## INSTRUCTIONS FOR THE TASK
Please provide the entries below again, word for word.
Top of INPUT
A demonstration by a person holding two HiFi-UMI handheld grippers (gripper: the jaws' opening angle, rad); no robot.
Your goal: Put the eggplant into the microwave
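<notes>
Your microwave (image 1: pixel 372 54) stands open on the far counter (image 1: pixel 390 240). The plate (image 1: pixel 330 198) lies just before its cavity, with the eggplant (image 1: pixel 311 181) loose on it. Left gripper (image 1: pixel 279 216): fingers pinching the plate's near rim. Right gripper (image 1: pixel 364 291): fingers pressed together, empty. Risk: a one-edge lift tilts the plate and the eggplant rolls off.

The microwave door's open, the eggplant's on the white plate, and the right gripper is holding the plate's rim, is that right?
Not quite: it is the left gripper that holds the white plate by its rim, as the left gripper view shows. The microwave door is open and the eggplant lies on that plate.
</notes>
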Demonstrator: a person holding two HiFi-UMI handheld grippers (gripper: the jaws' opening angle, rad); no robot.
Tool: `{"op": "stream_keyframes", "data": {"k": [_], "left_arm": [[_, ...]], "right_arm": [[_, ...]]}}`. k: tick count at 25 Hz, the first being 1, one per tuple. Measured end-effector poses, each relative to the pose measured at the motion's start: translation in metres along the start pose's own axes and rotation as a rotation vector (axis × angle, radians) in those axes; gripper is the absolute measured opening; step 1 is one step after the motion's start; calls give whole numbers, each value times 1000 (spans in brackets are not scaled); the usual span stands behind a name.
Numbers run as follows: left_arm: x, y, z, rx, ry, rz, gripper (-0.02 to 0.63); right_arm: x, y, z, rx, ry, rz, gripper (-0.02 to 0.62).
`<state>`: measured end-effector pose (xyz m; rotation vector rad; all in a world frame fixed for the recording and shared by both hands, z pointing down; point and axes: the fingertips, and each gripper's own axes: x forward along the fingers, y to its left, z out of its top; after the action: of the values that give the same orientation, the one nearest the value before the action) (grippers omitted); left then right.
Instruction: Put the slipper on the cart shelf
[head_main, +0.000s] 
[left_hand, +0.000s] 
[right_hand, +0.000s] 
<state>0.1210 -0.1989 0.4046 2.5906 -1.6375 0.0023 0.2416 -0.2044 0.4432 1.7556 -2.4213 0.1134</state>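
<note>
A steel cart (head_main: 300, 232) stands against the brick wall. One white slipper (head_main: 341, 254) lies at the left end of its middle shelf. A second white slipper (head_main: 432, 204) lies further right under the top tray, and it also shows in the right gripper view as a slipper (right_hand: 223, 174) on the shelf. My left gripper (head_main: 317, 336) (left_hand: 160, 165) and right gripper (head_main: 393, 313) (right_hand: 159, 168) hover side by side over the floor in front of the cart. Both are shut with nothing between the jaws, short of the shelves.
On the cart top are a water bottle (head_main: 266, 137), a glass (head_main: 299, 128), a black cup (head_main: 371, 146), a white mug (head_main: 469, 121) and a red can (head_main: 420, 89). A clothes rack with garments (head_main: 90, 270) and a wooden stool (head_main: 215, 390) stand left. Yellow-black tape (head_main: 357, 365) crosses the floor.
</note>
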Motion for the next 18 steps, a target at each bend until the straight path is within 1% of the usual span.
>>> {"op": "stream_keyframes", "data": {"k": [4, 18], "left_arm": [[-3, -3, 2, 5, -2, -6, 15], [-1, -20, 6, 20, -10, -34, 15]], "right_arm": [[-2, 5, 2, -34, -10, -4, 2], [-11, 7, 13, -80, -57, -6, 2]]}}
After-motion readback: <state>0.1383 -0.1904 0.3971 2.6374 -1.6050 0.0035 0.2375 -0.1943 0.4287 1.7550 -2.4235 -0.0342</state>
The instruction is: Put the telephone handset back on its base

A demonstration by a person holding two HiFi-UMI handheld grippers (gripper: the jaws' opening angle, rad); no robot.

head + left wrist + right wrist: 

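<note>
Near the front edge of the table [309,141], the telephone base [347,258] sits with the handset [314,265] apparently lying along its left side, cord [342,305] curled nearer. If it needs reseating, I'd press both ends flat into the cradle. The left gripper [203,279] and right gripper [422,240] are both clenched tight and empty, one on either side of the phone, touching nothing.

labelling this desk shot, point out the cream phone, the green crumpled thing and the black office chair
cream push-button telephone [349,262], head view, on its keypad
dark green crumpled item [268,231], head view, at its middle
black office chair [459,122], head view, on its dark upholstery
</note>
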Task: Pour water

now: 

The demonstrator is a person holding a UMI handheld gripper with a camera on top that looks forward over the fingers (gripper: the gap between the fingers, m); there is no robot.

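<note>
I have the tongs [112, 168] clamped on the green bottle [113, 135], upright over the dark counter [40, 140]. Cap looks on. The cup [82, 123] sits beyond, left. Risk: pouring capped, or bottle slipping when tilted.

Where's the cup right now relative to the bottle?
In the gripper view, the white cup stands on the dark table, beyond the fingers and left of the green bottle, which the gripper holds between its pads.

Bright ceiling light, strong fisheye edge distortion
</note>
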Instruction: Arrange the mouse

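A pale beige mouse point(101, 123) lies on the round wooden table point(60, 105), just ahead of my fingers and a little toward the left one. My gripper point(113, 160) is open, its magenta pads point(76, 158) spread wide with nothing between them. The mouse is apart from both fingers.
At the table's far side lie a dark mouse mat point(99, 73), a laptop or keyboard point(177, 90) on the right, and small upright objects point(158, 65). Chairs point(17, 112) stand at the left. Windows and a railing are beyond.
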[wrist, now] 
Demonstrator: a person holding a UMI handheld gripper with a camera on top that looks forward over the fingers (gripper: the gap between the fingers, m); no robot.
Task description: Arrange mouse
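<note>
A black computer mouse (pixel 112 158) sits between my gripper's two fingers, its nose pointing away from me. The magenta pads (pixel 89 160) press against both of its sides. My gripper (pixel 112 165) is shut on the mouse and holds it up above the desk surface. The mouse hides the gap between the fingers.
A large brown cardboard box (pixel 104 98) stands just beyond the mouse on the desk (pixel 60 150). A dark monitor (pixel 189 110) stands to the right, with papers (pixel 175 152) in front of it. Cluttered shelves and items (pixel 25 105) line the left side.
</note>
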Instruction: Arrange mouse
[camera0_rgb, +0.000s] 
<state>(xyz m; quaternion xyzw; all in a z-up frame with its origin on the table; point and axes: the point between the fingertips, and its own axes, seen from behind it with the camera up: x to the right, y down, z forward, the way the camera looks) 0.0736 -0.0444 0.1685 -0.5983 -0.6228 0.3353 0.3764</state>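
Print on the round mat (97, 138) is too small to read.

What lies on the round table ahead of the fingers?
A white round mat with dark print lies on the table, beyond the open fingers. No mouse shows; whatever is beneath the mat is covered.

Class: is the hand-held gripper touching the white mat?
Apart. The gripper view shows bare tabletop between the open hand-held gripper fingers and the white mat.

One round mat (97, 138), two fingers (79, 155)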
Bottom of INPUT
## ANSWER SPACE
A demonstration by a person holding two HiFi-UMI handheld grippers (gripper: the jaws' opening angle, rad); no robot.
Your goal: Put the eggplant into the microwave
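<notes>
Your microwave (image 1: pixel 372 54) stands open on the far counter (image 1: pixel 390 240). The plate (image 1: pixel 330 198) lies just before its cavity, with the eggplant (image 1: pixel 311 181) loose on it. Left gripper (image 1: pixel 279 216): fingers pinching the plate's near rim. Right gripper (image 1: pixel 364 291): fingers pressed together, empty. Risk: a one-edge lift tilts the plate and the eggplant rolls off.

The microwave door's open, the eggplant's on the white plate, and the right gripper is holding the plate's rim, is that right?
Not quite: it is the left gripper that holds the white plate by its rim, as the left gripper view shows. The microwave door is open and the eggplant lies on that plate.
</notes>
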Demonstrator: a person holding two HiFi-UMI handheld grippers (gripper: the jaws' opening angle, rad); no robot.
Tool: `{"op": "stream_keyframes", "data": {"k": [_], "left_arm": [[_, ...]], "right_arm": [[_, ...]]}}`. k: tick count at 25 Hz, the first being 1, one per tuple. Measured end-effector poses, each relative to the pose measured at the motion's start: translation in metres along the start pose's own axes and rotation as a rotation vector (axis × angle, radians) in those axes; gripper is the absolute measured opening; step 1 is one step after the motion's start; calls give whole numbers, each value times 1000 (spans in brackets are not scaled); the usual span stands behind a name.
Numbers run as follows: left_arm: x, y, z, rx, ry, rz, gripper (-0.02 to 0.63); right_arm: x, y, z, rx, ry, rz, gripper (-0.02 to 0.62).
`<state>`: measured end-effector pose (xyz m; rotation vector rad; all in a world frame fixed for the recording and shared by both hands, z pointing down; point and axes: the fingertips, and each gripper's own axes: x forward along the fingers, y to its left, z out of its top; after the action: of the values that give the same orientation, the one nearest the value before the action) (grippers omitted); left then right.
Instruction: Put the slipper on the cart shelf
[head_main, +0.000s] 
[left_hand, +0.000s] 
[right_hand, +0.000s] 
<state>0.1210 -0.1989 0.4046 2.5906 -1.6375 0.0023 0.2416 -0.2044 0.4432 1.7556 -2.4213 0.1134</state>
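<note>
A steel cart (head_main: 300, 232) stands against the brick wall. One white slipper (head_main: 341, 254) lies at the left end of its middle shelf. A second white slipper (head_main: 432, 204) lies further right under the top tray, and it also shows in the right gripper view as a slipper (right_hand: 223, 174) on the shelf. My left gripper (head_main: 317, 336) (left_hand: 160, 165) and right gripper (head_main: 393, 313) (right_hand: 159, 168) hover side by side over the floor in front of the cart. Both are shut with nothing between the jaws, short of the shelves.
On the cart top are a water bottle (head_main: 266, 137), a glass (head_main: 299, 128), a black cup (head_main: 371, 146), a white mug (head_main: 469, 121) and a red can (head_main: 420, 89). A clothes rack with garments (head_main: 90, 270) and a wooden stool (head_main: 215, 390) stand left. Yellow-black tape (head_main: 357, 365) crosses the floor.
</note>
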Motion for the next 18 steps, a target at each bend until the straight path is within 1% of the usual span.
>>> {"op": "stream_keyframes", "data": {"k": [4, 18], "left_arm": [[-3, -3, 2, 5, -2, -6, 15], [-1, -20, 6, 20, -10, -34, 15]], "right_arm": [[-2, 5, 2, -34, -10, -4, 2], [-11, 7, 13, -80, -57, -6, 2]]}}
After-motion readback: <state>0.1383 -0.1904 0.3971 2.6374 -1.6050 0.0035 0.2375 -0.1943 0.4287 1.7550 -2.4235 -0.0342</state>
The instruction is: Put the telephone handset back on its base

A demonstration by a person holding two HiFi-UMI handheld grippers (gripper: the jaws' opening angle, rad); no robot.

head + left wrist + right wrist: 

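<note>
Near the front edge of the table [309,141], the telephone base [347,258] sits with the handset [314,265] apparently lying along its left side, cord [342,305] curled nearer. If it needs reseating, I'd press both ends flat into the cradle. The left gripper [203,279] and right gripper [422,240] are both clenched tight and empty, one on either side of the phone, touching nothing.

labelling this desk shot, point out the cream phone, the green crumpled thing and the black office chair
cream push-button telephone [349,262], head view, on its keypad
dark green crumpled item [268,231], head view, at its middle
black office chair [459,122], head view, on its dark upholstery
</note>
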Task: Pour water

now: 

The demonstrator is a person holding a UMI handheld gripper with a camera on top that looks forward over the fingers (gripper: the gap between the fingers, m); there is no robot.

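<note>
I have the tongs [112, 168] clamped on the green bottle [113, 135], upright over the dark counter [40, 140]. Cap looks on. The cup [82, 123] sits beyond, left. Risk: pouring capped, or bottle slipping when tilted.

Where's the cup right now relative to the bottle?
In the gripper view, the white cup stands on the dark table, beyond the fingers and left of the green bottle, which the gripper holds between its pads.

Bright ceiling light, strong fisheye edge distortion
</note>
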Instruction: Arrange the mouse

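A pale beige mouse point(101, 123) lies on the round wooden table point(60, 105), just ahead of my fingers and a little toward the left one. My gripper point(113, 160) is open, its magenta pads point(76, 158) spread wide with nothing between them. The mouse is apart from both fingers.
At the table's far side lie a dark mouse mat point(99, 73), a laptop or keyboard point(177, 90) on the right, and small upright objects point(158, 65). Chairs point(17, 112) stand at the left. Windows and a railing are beyond.
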[wrist, now] 
Demonstrator: a person holding a UMI handheld gripper with a camera on top that looks forward over the fingers (gripper: the gap between the fingers, m); no robot.
Task description: Arrange mouse
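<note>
A black computer mouse (pixel 112 158) sits between my gripper's two fingers, its nose pointing away from me. The magenta pads (pixel 89 160) press against both of its sides. My gripper (pixel 112 165) is shut on the mouse and holds it up above the desk surface. The mouse hides the gap between the fingers.
A large brown cardboard box (pixel 104 98) stands just beyond the mouse on the desk (pixel 60 150). A dark monitor (pixel 189 110) stands to the right, with papers (pixel 175 152) in front of it. Cluttered shelves and items (pixel 25 105) line the left side.
</note>
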Instruction: Arrange mouse
[camera0_rgb, +0.000s] 
<state>(xyz m; quaternion xyzw; all in a z-up frame with its origin on the table; point and axes: the point between the fingertips, and its own axes, seen from behind it with the camera up: x to the right, y down, z forward, the way the camera looks) 0.0736 -0.0444 0.1685 -0.5983 -0.6228 0.3353 0.3764</state>
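Print on the round mat (97, 138) is too small to read.

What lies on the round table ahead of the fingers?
A white round mat with dark print lies on the table, beyond the open fingers. No mouse shows; whatever is beneath the mat is covered.

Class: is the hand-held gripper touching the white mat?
Apart. The gripper view shows bare tabletop between the open hand-held gripper fingers and the white mat.

One round mat (97, 138), two fingers (79, 155)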

The output contains the complete answer to the exercise.